- **Problem requirements**
The required output consists solely of the lines from the top of the listing through the line containing "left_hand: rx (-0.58", transcribed exactly.

- **Available data**
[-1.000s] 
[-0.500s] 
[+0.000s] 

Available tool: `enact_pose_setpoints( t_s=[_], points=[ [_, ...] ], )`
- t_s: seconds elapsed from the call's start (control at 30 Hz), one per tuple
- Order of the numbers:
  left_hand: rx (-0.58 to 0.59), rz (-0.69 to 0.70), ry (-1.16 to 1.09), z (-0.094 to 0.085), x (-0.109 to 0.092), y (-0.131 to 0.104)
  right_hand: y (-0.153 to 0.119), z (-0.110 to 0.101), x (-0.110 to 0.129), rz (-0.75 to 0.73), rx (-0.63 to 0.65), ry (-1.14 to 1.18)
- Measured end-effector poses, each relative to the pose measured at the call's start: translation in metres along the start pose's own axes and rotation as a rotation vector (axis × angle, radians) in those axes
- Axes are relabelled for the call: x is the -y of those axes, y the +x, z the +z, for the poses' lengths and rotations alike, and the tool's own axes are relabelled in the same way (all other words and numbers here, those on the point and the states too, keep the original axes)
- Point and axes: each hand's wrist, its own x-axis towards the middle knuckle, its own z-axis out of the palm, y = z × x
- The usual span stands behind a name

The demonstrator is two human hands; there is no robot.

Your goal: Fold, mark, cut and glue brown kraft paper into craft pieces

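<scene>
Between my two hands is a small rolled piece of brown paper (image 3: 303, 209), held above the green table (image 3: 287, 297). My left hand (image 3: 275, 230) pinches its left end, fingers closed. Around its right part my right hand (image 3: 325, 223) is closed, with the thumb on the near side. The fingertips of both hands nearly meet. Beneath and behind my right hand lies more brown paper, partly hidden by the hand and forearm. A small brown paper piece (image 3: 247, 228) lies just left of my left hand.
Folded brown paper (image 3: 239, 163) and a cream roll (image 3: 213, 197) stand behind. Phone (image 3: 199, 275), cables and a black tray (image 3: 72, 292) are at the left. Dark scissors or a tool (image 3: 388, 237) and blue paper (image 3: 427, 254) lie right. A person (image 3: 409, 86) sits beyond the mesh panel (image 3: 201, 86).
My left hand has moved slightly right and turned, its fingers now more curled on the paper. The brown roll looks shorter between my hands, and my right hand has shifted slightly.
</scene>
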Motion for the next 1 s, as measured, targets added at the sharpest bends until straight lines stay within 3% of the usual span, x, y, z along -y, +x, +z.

- **Your solution**
[-1.000s] 
[-0.500s] 
[+0.000s] 

Available tool: `enact_pose_setpoints( t_s=[_], points=[ [_, ...] ], )`
- t_s: seconds elapsed from the call's start (control at 30 Hz), one per tuple
- Order of the numbers:
  left_hand: rx (-0.58 to 0.59), rz (-0.69 to 0.70), ry (-1.16 to 1.09), z (-0.094 to 0.085), x (-0.109 to 0.092), y (-0.131 to 0.104)

There is nothing else to add to the answer.